## REQUIRED WORK
If a line in the entries contains the string "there", include that line in your answer.

[[ THE RECORDS, beginning ]]

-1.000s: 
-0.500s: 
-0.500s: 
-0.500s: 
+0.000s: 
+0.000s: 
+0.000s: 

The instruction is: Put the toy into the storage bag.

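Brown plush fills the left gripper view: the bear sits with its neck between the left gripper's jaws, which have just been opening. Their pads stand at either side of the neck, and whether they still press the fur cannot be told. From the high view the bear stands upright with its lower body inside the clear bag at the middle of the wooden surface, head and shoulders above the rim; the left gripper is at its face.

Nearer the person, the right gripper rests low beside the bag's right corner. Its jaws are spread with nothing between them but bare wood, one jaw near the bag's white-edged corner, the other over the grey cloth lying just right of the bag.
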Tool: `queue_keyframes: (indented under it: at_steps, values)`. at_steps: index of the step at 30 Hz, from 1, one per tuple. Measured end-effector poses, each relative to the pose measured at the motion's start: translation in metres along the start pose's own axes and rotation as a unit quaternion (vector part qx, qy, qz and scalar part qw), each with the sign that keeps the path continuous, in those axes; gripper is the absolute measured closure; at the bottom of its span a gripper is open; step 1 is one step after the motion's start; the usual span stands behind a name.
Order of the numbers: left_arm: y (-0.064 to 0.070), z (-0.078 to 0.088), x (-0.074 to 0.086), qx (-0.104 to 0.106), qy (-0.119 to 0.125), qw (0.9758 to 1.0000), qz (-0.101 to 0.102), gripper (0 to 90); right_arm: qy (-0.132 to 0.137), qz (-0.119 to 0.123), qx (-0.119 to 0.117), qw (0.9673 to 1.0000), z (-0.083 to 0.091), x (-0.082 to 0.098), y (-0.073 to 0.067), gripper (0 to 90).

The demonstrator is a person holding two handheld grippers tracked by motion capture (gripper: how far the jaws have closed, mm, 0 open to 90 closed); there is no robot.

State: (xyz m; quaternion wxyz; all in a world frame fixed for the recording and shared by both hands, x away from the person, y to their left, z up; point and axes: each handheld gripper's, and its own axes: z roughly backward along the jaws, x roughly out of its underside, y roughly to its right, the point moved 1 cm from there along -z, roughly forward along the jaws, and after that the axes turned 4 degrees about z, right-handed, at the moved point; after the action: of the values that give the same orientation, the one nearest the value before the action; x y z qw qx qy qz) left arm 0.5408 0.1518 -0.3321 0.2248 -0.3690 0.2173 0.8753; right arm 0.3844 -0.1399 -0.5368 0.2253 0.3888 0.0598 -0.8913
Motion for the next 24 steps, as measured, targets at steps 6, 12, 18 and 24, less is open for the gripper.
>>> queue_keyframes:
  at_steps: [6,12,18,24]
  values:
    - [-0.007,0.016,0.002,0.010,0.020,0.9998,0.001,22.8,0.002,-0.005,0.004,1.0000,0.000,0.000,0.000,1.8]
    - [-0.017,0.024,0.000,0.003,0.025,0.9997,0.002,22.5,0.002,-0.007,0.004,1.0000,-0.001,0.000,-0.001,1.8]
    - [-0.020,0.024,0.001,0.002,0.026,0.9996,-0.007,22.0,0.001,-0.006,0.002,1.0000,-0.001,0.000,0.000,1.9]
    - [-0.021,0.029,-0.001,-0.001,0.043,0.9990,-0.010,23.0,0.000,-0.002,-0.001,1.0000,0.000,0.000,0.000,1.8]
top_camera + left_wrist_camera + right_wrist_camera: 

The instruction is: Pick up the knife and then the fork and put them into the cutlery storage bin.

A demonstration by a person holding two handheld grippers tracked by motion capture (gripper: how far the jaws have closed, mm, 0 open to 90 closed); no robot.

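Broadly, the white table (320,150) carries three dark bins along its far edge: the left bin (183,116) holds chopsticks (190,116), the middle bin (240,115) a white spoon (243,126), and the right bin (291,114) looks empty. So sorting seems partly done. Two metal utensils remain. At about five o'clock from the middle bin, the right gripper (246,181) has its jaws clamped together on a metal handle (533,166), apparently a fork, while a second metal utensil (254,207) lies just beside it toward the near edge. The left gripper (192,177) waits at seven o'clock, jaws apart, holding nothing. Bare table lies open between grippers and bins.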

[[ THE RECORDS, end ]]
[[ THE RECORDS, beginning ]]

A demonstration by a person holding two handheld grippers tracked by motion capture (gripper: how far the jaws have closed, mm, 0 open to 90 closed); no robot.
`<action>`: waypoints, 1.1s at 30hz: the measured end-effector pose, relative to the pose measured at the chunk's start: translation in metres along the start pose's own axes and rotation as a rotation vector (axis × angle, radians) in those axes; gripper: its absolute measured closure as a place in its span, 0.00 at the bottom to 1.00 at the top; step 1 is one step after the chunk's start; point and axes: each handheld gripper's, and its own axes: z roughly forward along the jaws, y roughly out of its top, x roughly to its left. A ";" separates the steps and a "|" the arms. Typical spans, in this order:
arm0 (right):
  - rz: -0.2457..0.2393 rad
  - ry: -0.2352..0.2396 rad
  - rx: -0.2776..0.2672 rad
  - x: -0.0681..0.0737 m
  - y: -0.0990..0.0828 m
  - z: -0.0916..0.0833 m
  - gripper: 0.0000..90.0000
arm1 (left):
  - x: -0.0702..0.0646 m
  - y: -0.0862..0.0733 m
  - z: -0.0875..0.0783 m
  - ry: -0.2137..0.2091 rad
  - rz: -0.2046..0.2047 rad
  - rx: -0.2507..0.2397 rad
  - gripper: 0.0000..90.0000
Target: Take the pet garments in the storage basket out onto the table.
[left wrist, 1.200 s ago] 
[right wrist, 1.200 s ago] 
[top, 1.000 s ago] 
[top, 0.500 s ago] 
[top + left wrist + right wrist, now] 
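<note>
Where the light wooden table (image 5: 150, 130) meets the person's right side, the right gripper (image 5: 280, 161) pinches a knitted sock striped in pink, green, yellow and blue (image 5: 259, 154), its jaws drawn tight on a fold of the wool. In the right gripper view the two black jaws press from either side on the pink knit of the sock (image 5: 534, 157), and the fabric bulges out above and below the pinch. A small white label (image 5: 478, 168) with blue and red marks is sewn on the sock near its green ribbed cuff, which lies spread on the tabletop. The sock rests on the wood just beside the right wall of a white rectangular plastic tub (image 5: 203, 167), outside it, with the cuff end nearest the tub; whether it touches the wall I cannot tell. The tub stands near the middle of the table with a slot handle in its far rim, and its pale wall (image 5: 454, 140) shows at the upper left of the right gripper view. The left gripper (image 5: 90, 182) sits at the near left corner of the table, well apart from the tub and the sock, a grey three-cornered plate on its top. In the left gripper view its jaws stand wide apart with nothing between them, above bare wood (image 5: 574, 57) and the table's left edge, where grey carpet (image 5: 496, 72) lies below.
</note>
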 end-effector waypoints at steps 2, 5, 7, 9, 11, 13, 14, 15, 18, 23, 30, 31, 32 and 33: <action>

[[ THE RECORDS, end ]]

## TASK OUTPUT
The demonstrator is a person holding two handheld grippers tracked by motion capture (gripper: how far the jaws have closed, mm, 0 open to 90 closed); there is no robot.
State: (xyz m; quaternion wxyz; all in a world frame fixed for the recording and shared by both hands, x away from the person, y to their left, z up; point and axes: each handheld gripper's, and its own axes: z roughly backward along the jaws, x roughly out of its underside, y roughly to its right, the point moved 1 cm from there along -z, roughly forward along the jaws, and after that the axes turned 4 degrees about z, right-handed, at the moved point; after the action: of the values that give the same orientation, the one nearest the value before the action; x y z qw qx qy qz) left arm 0.5408 0.1518 -0.3321 0.2248 -0.3690 0.2173 0.8753; right arm 0.3844 -0.1399 -0.5368 0.2253 0.3888 0.0598 -0.8913

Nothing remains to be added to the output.